Niederauer, 51, rose to CEO of the New York Stock Exchange’s parent in December 2007, eight months after then-CEO John Thain brought him in as president and co-COO. During his previous 22 years with Goldman Sachs Group, where he and Thain were partners, Niederauer had roles including co-head of equities division execution and head of the execution and clearing business formerly known as Spear, Leeds & Kellogg. Niederauer served as a director of the former electronic communications network Archipelago Holdings, whose 2006 acquisition by NYSE resulted in the Big Board’s becoming a publicly traded company.

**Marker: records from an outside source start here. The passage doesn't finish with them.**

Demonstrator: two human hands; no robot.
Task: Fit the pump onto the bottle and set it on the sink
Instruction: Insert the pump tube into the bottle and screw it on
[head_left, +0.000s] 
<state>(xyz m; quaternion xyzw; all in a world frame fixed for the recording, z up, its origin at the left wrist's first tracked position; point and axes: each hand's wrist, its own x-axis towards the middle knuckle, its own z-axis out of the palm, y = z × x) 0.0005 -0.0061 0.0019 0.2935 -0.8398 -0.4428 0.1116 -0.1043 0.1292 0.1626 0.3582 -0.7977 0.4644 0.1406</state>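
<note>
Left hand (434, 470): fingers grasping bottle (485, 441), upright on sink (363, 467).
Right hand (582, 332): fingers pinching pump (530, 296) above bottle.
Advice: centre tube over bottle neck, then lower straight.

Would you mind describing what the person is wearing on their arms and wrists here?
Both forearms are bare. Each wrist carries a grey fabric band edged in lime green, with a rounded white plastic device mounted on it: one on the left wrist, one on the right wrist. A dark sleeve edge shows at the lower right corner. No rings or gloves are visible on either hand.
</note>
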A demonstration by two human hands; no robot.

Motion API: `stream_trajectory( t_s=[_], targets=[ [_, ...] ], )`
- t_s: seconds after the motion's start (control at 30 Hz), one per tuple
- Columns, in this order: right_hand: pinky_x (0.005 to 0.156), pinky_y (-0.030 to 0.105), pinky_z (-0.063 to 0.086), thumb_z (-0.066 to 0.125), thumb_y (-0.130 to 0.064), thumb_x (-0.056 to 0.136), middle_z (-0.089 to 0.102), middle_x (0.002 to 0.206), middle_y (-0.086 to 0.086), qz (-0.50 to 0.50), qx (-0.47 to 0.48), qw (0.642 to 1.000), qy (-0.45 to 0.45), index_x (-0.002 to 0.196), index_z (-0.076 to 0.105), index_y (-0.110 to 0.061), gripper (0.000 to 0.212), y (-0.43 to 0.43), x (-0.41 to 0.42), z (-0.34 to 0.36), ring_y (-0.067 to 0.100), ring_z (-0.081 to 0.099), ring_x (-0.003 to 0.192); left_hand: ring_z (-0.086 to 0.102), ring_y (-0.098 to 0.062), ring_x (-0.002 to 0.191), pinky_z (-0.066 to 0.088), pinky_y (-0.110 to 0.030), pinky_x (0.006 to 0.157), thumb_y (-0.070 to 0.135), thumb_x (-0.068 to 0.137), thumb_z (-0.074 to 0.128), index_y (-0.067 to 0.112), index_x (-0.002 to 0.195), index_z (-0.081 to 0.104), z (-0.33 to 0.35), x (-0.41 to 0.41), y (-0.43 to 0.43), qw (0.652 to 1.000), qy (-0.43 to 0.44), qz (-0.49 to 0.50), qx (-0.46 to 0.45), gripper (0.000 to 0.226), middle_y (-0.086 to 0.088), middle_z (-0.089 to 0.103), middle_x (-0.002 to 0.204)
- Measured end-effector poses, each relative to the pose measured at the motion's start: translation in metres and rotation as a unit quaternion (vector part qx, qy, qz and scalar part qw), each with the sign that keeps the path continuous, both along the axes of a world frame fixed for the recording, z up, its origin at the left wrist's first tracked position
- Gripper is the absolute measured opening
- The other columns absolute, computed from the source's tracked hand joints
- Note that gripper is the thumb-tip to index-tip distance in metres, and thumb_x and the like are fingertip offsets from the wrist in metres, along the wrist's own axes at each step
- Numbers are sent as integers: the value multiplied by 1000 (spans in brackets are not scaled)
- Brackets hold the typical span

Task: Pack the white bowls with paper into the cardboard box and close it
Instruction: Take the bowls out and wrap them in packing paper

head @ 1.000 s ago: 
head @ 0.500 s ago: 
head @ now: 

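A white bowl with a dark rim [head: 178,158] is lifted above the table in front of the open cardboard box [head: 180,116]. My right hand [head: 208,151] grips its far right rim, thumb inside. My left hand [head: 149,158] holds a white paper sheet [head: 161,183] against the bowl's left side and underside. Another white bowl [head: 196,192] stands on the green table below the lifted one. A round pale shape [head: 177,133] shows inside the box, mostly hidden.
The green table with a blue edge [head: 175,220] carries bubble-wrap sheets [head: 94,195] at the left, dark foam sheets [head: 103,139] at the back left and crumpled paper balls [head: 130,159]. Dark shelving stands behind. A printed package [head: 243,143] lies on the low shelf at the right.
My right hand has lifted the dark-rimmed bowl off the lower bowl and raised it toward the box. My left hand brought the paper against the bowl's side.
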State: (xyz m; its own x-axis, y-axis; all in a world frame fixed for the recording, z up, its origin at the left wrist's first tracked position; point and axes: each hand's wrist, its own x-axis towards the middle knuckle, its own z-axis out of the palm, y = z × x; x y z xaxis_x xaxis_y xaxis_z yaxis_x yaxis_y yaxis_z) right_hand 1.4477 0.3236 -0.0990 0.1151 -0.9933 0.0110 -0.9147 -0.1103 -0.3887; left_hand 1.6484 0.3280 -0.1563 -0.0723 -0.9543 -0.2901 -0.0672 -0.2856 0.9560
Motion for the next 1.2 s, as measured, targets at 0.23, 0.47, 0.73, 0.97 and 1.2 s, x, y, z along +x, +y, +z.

Niederauer has leaned on technology as a competitive weapon to, he says, beat back “alternative trading venues that operate with less transparency and far fewer regulatory requirements,” and to boost revenue through sales of data and services such as the Secure Financial Transaction Infrastructure, a globe-­spanning utility for exchanges and market participants. That’s akin to how Deutsche Börse’s IT division handles trading for 27 venues around the world. The emphasis is well placed: Although total NYSE revenue slipped 7 percent last year, its technology services business grew 43 percent, to $318 million. Compared with Börse’s total 2010 sales increase of 2 percent, market data and analytics rose 19 percent, to €225 million ($319 million).